Required action => Repeat exactly, and only, the lines below starting at the line that contains "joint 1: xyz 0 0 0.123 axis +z" and ending at the line that contains "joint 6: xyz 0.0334", inclusive of both.

**** Extracted entries ****

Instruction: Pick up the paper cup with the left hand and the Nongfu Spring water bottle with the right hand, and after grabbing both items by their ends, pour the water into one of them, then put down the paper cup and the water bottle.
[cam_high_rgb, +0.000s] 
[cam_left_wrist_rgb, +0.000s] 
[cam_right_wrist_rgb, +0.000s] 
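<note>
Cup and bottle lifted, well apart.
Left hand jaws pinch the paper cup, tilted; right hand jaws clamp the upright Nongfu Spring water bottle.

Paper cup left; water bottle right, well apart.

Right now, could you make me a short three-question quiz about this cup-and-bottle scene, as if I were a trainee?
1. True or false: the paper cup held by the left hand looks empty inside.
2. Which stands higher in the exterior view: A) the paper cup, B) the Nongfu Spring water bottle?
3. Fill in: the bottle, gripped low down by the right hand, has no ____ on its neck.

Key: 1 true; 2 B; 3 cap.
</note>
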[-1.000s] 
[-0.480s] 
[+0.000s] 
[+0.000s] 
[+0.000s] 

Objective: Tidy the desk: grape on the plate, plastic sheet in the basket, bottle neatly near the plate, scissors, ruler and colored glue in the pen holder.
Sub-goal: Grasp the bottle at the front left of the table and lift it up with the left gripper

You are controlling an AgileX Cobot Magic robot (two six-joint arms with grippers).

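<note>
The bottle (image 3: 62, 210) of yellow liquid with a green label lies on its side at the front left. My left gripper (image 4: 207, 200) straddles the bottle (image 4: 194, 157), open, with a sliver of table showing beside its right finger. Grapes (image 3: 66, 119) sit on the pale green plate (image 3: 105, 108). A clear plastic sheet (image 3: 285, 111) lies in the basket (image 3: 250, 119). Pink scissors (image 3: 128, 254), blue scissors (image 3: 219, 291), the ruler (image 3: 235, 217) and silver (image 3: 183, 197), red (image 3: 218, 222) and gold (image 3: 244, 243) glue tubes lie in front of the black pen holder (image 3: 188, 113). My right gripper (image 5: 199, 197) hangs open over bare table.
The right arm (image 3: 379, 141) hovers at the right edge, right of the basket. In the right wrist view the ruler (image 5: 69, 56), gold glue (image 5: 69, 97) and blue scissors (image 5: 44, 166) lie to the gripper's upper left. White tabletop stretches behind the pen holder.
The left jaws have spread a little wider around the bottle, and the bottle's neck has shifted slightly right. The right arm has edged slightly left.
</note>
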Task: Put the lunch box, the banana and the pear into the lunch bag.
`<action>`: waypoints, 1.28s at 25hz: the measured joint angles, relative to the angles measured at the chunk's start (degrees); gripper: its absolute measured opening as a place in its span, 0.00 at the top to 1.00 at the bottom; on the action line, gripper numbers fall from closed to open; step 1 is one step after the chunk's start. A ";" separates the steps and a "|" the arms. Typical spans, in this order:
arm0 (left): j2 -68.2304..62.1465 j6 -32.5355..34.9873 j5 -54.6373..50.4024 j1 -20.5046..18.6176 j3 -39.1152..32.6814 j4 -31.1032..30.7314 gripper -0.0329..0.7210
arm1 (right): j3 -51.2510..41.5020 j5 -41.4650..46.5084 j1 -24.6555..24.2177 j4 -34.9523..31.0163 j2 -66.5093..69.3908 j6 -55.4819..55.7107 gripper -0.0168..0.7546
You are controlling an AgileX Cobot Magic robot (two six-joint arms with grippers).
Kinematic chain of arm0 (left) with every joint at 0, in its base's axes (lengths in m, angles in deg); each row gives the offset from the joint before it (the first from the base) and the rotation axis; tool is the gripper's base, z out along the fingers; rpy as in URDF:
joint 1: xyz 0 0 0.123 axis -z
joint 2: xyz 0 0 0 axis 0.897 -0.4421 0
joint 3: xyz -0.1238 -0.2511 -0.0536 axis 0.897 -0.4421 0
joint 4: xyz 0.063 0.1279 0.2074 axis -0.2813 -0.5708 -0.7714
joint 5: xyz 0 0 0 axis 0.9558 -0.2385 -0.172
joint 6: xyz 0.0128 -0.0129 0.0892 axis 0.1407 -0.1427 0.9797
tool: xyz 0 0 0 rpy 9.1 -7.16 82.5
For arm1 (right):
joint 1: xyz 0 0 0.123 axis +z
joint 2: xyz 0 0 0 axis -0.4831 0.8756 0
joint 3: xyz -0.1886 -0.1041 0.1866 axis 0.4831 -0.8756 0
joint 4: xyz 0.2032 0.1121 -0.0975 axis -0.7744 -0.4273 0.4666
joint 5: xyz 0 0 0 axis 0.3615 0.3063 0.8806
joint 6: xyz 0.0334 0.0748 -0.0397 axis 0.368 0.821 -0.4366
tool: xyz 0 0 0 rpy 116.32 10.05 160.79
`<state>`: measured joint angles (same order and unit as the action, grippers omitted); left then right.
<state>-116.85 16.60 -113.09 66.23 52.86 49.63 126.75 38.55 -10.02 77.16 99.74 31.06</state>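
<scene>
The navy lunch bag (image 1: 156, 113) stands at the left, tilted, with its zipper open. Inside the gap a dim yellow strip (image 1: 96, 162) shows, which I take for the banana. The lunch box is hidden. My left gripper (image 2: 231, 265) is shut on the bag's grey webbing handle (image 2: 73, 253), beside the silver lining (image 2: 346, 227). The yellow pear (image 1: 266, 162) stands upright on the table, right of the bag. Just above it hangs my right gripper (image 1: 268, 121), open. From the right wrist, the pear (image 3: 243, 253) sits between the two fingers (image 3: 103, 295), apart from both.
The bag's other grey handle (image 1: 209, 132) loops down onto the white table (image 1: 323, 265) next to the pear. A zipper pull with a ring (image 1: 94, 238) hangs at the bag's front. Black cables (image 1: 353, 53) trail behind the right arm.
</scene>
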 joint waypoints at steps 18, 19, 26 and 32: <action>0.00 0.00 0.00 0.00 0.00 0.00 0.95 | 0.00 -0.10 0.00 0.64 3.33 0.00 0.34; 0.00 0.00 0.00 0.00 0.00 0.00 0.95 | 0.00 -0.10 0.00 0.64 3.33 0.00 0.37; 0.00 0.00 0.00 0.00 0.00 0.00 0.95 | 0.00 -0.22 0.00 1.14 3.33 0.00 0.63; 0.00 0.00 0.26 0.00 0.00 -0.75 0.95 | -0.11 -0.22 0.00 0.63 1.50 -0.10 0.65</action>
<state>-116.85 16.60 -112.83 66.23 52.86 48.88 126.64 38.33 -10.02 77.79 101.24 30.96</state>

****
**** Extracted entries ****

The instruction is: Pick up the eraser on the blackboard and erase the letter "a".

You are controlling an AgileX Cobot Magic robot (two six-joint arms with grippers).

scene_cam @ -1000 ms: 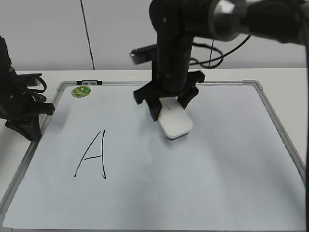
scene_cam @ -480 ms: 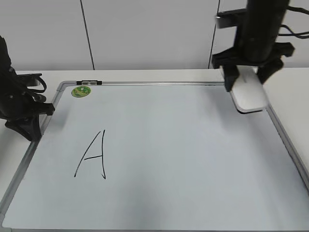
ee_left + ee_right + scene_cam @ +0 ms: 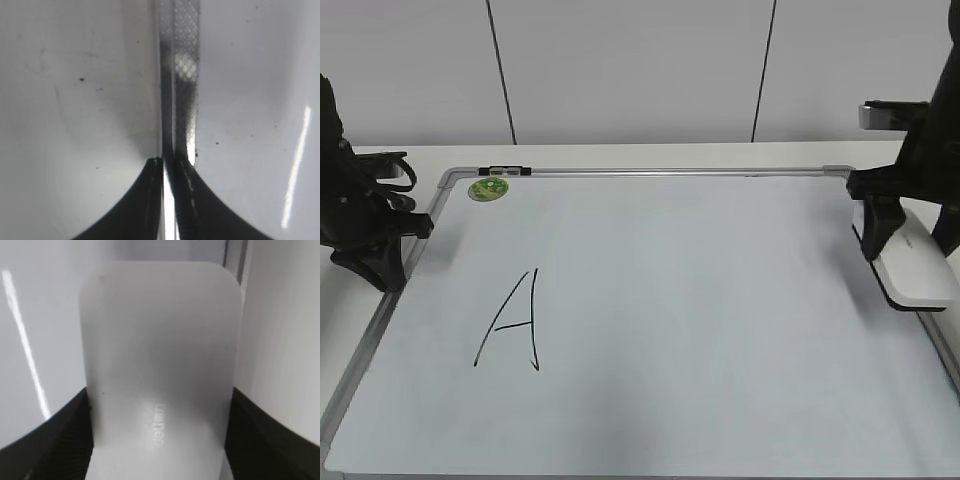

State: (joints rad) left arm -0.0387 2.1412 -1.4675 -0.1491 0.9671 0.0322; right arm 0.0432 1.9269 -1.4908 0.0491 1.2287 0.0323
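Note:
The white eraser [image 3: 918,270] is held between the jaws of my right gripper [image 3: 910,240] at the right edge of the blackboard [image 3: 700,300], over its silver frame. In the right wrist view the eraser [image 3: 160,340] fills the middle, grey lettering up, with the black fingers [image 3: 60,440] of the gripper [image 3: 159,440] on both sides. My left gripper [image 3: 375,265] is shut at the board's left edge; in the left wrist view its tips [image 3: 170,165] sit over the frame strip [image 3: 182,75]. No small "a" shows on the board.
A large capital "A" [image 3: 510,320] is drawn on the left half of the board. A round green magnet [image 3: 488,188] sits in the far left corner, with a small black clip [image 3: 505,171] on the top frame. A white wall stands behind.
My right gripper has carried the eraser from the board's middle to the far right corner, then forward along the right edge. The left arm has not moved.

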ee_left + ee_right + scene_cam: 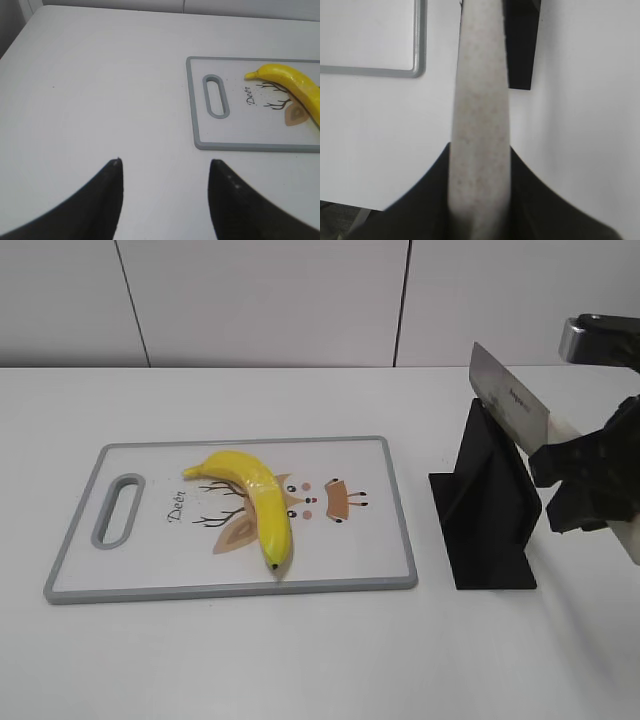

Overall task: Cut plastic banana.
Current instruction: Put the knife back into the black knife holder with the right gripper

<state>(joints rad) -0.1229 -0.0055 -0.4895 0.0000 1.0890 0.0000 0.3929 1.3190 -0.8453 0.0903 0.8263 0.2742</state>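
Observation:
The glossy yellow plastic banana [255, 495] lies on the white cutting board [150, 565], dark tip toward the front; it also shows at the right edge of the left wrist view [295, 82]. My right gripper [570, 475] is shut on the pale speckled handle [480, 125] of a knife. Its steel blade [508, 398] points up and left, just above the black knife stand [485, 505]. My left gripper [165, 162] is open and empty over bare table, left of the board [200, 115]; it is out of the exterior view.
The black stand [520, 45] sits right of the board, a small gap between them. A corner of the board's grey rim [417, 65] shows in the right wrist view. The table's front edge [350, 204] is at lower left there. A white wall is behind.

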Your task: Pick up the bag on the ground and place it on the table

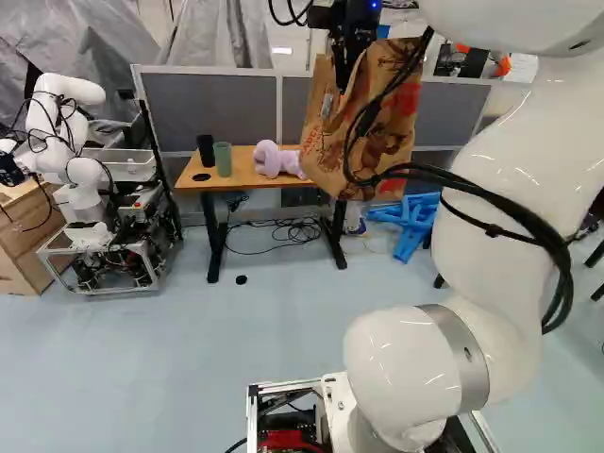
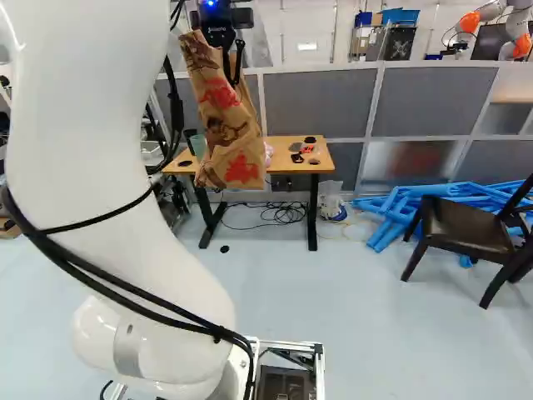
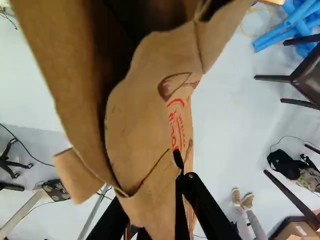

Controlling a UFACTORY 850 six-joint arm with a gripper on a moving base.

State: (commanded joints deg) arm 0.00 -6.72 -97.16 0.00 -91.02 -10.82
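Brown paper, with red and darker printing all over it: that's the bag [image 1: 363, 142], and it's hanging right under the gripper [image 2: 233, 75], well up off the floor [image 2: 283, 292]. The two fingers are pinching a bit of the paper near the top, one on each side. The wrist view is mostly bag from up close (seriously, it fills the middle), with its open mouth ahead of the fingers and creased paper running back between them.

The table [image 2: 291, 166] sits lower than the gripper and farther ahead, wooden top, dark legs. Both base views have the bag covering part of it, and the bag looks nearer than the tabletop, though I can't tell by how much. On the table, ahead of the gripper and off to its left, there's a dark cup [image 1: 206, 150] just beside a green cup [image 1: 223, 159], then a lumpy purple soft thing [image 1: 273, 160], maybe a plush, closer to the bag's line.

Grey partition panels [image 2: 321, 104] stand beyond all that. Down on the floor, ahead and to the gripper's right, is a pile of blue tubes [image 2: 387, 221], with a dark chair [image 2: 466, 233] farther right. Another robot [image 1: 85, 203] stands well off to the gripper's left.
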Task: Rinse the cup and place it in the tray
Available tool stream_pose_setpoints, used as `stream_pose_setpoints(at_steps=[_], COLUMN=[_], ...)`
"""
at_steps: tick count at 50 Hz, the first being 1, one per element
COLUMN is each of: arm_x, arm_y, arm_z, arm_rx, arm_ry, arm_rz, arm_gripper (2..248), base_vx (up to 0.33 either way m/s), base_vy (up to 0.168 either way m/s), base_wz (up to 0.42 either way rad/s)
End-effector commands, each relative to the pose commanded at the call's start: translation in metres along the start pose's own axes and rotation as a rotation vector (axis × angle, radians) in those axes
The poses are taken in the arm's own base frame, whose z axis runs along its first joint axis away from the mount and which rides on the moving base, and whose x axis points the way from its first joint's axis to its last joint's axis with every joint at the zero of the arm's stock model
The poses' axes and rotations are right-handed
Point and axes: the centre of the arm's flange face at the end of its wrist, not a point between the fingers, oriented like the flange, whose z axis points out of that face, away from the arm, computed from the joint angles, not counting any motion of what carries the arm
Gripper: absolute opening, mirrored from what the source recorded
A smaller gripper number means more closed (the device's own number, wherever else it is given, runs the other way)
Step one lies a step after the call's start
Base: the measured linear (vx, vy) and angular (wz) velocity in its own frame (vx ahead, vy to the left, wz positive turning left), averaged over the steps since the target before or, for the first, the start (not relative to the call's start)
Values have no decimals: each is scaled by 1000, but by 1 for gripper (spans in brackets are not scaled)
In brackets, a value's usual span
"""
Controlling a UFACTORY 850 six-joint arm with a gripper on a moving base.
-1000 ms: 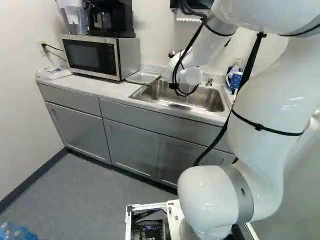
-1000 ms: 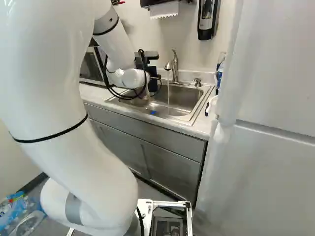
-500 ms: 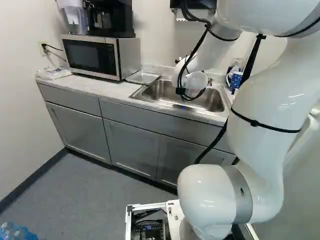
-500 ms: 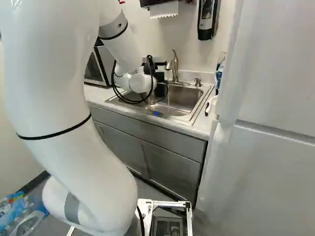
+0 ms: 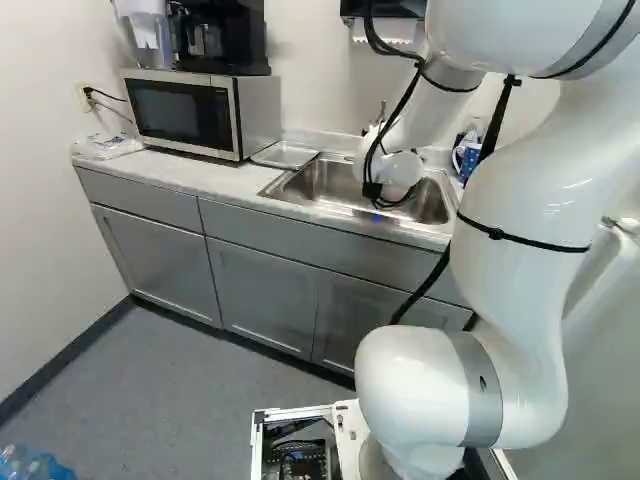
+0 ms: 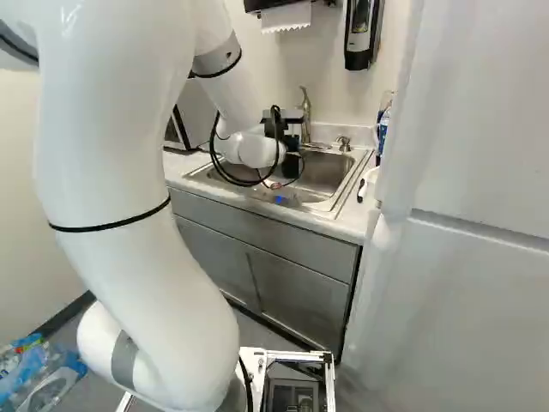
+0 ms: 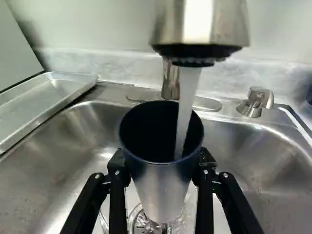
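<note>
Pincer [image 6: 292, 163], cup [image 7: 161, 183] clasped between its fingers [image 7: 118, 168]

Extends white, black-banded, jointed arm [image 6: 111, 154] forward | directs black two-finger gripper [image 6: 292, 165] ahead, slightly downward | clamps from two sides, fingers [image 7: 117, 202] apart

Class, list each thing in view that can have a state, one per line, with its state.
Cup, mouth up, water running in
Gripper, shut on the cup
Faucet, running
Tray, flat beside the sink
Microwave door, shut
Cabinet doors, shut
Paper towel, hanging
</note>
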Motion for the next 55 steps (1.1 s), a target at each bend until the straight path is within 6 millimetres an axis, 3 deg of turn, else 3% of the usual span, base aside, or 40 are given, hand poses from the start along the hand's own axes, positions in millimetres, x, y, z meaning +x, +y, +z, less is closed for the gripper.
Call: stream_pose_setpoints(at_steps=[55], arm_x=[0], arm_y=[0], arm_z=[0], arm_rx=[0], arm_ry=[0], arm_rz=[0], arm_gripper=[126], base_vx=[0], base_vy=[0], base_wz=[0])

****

Reply =>
joint 1: xyz 0 0 0.123 axis +z
joint 2: xyz 0 0 0 axis -0.4831 0.8756 0
joint 3: xyz -0.1886 -0.1041 0.1866 axis 0.4831 -0.8756 0
joint 4: xyz 0.2032 0.1121 -0.0975 axis -0.7744 -0.4273 0.4666
joint 5: xyz 0 0 0 axis 0.3615 0.3063 0.8806
joint 6: xyz 0.0334 0.0748 -0.0397 axis 0.368 0.821 -0.4366

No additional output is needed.